Chess Merit Badge Tips: Notation

Chess Merit Badge Tips: Notation

Mar 11, 2016, 12:26 AM |

The chess merit badge requirement 4.a. indicates that scouts should “demonstrate scorekeeping using the algebraic system of chess notation.”

Chess notation is like the game film taken in other sports.

The notation allows players and coaches to review the game, analyze alternatives, and plan improvements for the next game. The following suggestions may help in this learning process.


Use a demonstration board to teach scouts the names of the squares. You could say something like “each square has a first and last name just like you do. The first name is a letter, the last name is a number.”

Then ask scouts to come up to the board and place a chess piece on squares that you or other scouts call out.


In the diagram above, can you name the squares that the pieces are on? Answers: white king – g1; white pawns – a2, b3, d5, g6; white knight – a8; black king – d8; black pawns – a3, b7, f3, g7

Whenever solving chess problems, ask scouts to name the square to which a piece is moving.





In the diagram above, can you name all the squares where pieces can capture?

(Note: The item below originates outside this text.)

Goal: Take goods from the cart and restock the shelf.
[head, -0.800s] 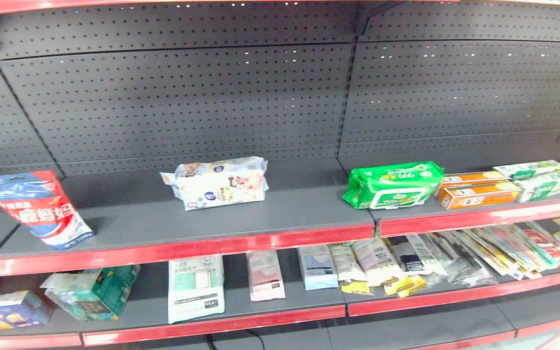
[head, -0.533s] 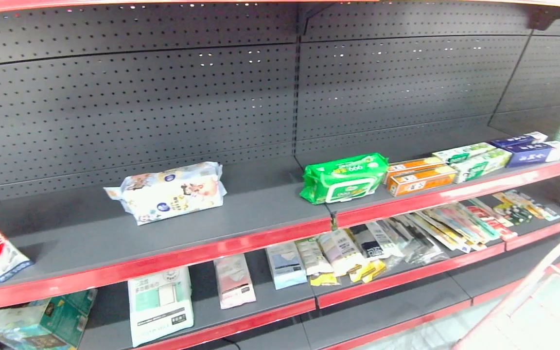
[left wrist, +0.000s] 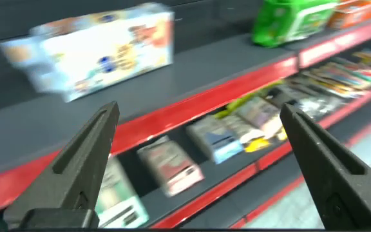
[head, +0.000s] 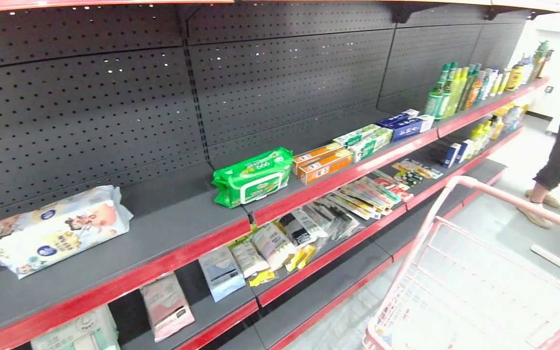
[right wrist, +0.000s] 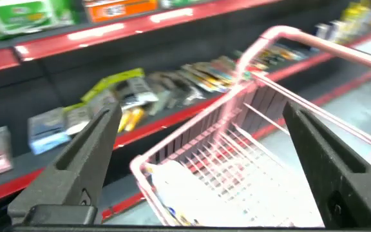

For White: pawn captures on a4, f5; rook captures bishop on d8; for Black: pawn captures on b3, g4; king captures pawn on c6; knight captures pawn on e5
Have scoresheets available for the scouts. Call out the first five moves of a chess game you have selected and ask them to write those moves on their sheet and to make the moves on their chessboards.
Then write the correct notation on a board (or have a scout to write the moves) and make the moves on the demonstration board.
See how many scouts got it right.


You should reach the diagram above if you made the following moves:

1. e4 e5 2. Nf3 Nc6 3. Bc4 Bc5 4. Nc3 Nf6 5. 0-0 0-0


  • Ask two scouts to volunteer to play a game in front of the group on the demonstration board. The other scouts will record the notation (writing the moves down for both players).
  • After the game is over (or the leader calls time), have the scouts recreate the game on their individual chessboards and discuss concepts they observed in the game that are part of the merit badge requirements.
  • Replaying the game from the scoresheet provides the opportunity for self-reflection as well as guidance from more experienced players. If your scouts play in a national scholastic tournament sponsored by US Chess, they will receive a booklet that contains score sheets for use during the event.
  • You can go online to buy score sheets or score books to record multiple games or you can create your own in a spreadsheet.